Lobbying in South Australia is a growing activity, by which organizations or individuals attempt to influence the Government of South Australia in its policy, regulation and law-making. Since 1 December 2009, lobbyists commercially operating on behalf of third party interests are required to join a register and must also comply with a Code of Conduct. The register is available to the public via the website of the Department of the Premier and Cabinet, and lists the names of registered entities, their employed lobbyists and their clients. As of April 2015, sixty-five different entities are listed on the register, with notable examples including Bespoke Approach and Barker Wentworth.

Former politicians turned lobbyists 

Many consultant lobbyists in South Australia are former state or federal politicians. They include (listed with former party affiliations):

Senior public servants turned lobbyists 
Some lobbyists active in South Australia are former senior public servants. Former CEO of the Department of Planning, Transport and Infrastructure Rod Hook, now lobbying as Rod Hook & Associates is an example of this.

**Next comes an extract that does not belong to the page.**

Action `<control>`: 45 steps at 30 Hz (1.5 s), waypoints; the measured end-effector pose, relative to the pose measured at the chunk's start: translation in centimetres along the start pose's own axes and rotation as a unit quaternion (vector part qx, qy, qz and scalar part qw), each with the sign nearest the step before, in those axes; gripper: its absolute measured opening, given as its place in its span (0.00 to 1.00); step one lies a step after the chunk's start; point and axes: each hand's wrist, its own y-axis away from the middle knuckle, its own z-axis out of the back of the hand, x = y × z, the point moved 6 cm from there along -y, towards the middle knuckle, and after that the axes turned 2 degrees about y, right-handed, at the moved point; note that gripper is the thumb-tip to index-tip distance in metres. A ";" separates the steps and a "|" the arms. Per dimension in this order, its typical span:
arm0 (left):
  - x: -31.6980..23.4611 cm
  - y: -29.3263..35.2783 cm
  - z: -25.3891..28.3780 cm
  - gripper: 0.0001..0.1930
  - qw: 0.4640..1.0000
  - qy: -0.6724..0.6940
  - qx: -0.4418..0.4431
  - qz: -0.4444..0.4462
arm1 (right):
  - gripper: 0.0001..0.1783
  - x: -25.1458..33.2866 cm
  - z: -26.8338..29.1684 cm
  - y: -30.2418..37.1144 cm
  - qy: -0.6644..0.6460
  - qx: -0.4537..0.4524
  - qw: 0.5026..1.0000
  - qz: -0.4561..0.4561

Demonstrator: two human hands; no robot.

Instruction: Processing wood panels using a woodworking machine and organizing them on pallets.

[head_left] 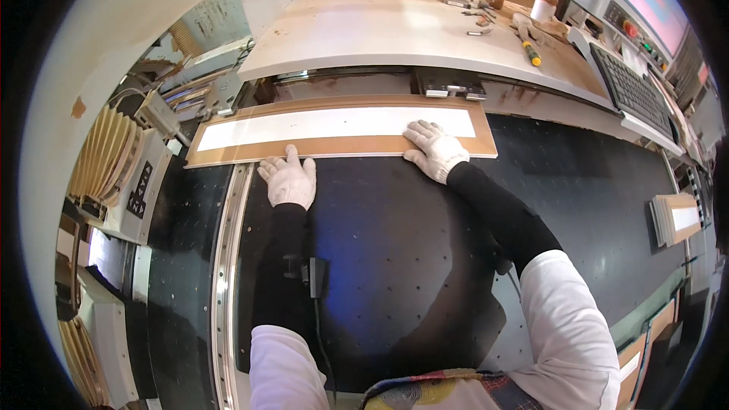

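A long board [258, 153] with a brown border and a white middle strip [326, 126] lies crosswise at the far side of a black bed dotted with small holes [380, 220]. My left hand [288, 182], in a white knit glove, touches the board's near edge left of its middle, thumb and fingers apart. Farther right, my right hand [438, 152], gloved alike, rests over the near edge with its fingers spread flat on the board's face. Neither hand is wrapped round anything.
A metal rail [226, 273] runs along the left; pleated bellows [106, 156] stand beyond it. Metal brackets [454, 93] sit behind the board. The pale tabletop [342, 26] carries jars, tools and a yellow-handled screwdriver [531, 53]. A keyboard [632, 91] and stacked panels [674, 220] are at right.
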 end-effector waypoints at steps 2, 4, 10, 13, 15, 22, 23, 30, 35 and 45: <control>-1.6 0.0 0.3 0.25 0.997 -0.021 -0.077 -0.022 | 0.26 -0.8 0.5 0.5 -0.008 -0.017 1.000 0.015; -2.2 0.1 2.8 0.18 0.998 0.018 -0.029 -0.052 | 0.23 0.2 1.1 0.2 -0.029 -0.025 0.999 0.014; -0.2 1.1 2.1 0.23 0.995 0.040 -0.088 -0.029 | 0.26 1.5 1.0 0.0 0.058 -0.042 0.997 0.025; -2.0 3.4 3.5 0.22 0.993 0.095 -0.058 -0.031 | 0.25 2.8 1.9 2.5 0.109 -0.047 0.990 -0.070; 0.2 5.1 3.2 0.20 0.991 0.093 -0.092 -0.034 | 0.21 7.9 3.7 4.7 -0.020 0.048 0.998 -0.046; -5.9 16.8 8.4 0.21 0.986 0.090 -0.078 -0.120 | 0.12 5.6 15.9 28.2 -0.321 0.035 0.946 -0.023; -6.9 19.0 9.2 0.21 0.984 0.094 -0.084 -0.123 | 0.12 2.8 21.2 30.7 -0.323 0.001 0.942 -0.088; -32.1 34.3 12.6 0.17 0.934 0.167 -0.033 -0.313 | 0.13 -4.6 54.5 53.3 -0.461 -0.218 0.859 0.044; -56.5 42.5 13.5 0.19 0.814 0.266 0.171 -0.487 | 0.12 -3.6 60.6 64.6 -0.345 -0.092 0.934 0.009; -78.7 51.9 6.9 0.21 0.662 0.329 0.020 -0.673 | 0.11 -4.7 62.1 78.5 -0.221 -0.096 0.959 -0.149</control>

Resources and energy sector lobbyists 
During the Rann Government and more recently the Weatherill Government (post 2011), significant efforts were made to encourage mineral and energy resource development in South Australia. Government initiatives were welcomed by the private sector, many of which engaged third party lobbyists to further their objectives. Some lobbyists represent these sectors as part of a broader portfolio of interests (Bespoke Approach, for example)  while others such as Barker Wentworth are more specialised.  Crosby Textor is another high profile international lobbying firm active in this area in SA.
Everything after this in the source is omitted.